I gave 2 examples here because it is not specific to if or for, but any ControlFlowNode followed by a function call.

Where and why does this occur though?

In stmt_star_handler in base_cfg.py we have a call to connect_nodes self.connect_nodes(cfg_statements).
The purpose is to connect one node to the next node. (n->n+1 on and on.)

The problem is that foo = ¤call_2 is connected to both the if statement and last statement of it's body, instead of the first node of the call.
In the first example, this is ¤call_1 = ret_request.args.get('param', 'not set') rather than param = ¤call_1.

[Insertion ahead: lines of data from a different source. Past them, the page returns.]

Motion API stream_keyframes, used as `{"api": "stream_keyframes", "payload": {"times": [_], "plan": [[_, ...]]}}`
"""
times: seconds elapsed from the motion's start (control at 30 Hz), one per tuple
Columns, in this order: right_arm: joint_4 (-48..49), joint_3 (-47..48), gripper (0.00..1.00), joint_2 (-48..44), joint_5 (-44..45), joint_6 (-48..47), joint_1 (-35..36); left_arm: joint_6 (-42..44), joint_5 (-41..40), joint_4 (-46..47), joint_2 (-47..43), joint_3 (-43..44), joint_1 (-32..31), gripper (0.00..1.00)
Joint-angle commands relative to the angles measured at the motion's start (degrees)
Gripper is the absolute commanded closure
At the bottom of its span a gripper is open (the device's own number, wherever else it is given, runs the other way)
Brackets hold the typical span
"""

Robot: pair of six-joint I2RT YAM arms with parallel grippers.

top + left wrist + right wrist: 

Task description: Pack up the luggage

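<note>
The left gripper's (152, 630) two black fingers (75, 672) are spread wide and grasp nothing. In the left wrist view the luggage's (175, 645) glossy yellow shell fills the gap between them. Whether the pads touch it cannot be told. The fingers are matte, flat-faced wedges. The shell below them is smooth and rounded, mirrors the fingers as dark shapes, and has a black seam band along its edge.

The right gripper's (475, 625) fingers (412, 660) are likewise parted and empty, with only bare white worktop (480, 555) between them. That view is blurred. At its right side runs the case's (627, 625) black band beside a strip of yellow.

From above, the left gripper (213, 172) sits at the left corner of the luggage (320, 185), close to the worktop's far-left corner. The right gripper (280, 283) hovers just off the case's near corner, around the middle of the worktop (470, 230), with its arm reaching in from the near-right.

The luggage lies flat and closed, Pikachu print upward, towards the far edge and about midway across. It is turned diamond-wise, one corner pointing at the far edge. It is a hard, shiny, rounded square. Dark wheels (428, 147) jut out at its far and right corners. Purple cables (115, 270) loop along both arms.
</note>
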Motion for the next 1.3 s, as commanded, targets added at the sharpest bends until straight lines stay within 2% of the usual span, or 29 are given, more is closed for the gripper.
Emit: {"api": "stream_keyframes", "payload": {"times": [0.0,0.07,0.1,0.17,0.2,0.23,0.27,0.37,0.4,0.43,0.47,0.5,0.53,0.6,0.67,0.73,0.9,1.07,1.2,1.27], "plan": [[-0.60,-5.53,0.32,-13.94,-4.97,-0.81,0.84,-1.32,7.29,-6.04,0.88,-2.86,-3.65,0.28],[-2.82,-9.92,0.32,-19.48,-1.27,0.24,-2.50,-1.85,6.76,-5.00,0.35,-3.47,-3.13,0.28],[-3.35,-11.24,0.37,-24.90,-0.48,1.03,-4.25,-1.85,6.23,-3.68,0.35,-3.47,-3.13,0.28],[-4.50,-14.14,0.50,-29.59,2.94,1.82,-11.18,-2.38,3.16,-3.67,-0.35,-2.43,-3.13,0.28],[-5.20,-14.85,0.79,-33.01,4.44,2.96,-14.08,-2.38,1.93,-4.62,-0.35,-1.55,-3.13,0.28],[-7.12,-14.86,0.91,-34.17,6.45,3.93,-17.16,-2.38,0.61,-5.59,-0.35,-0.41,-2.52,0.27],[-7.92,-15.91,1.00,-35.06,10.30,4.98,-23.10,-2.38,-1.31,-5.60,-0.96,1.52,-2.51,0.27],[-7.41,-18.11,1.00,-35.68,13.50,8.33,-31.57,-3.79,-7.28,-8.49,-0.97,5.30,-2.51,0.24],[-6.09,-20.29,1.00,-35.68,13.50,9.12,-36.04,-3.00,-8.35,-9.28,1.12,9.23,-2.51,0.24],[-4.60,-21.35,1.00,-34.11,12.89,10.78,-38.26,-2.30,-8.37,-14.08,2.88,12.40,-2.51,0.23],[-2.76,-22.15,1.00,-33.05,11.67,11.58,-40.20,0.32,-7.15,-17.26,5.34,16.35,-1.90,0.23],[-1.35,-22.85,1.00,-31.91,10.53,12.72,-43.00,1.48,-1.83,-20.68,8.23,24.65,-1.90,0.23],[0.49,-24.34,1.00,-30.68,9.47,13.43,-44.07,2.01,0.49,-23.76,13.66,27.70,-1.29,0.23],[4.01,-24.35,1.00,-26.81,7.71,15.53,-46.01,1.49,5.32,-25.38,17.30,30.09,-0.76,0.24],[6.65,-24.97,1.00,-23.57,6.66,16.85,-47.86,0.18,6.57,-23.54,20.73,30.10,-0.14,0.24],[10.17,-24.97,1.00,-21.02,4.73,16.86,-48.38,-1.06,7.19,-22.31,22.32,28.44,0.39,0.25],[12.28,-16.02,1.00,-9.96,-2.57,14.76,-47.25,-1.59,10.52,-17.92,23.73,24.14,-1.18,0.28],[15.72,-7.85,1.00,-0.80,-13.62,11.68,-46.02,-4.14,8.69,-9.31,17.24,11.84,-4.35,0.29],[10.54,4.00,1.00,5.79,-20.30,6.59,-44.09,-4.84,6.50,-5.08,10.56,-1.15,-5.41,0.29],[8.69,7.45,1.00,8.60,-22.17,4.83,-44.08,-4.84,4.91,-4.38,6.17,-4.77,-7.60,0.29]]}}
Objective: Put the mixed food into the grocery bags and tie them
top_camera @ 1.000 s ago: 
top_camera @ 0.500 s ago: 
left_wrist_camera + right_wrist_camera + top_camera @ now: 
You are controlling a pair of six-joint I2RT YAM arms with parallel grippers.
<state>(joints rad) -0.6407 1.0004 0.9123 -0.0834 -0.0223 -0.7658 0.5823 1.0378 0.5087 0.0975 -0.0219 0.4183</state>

You might say, what's so bad? You already made a new node type BBnode, just set a first_statement attribute as e.g. ¤call_1 = ret_request.args.get('param', 'not set') and you'd kind of be right.
Except nested function calls make that a pain, because I'll need to follow a chain of "What's your first node?" "What's your first node?".
e.g. if it was ``¤call_2 = ret_request.args.get(¤call_1, 'not set')` we would need first_statement to be the first_statement of ¤call_1.
I think this is the way forward, but I don't feel good about it.

2 Duplication problems and a false-positive in a portion of django.nV output, among other things.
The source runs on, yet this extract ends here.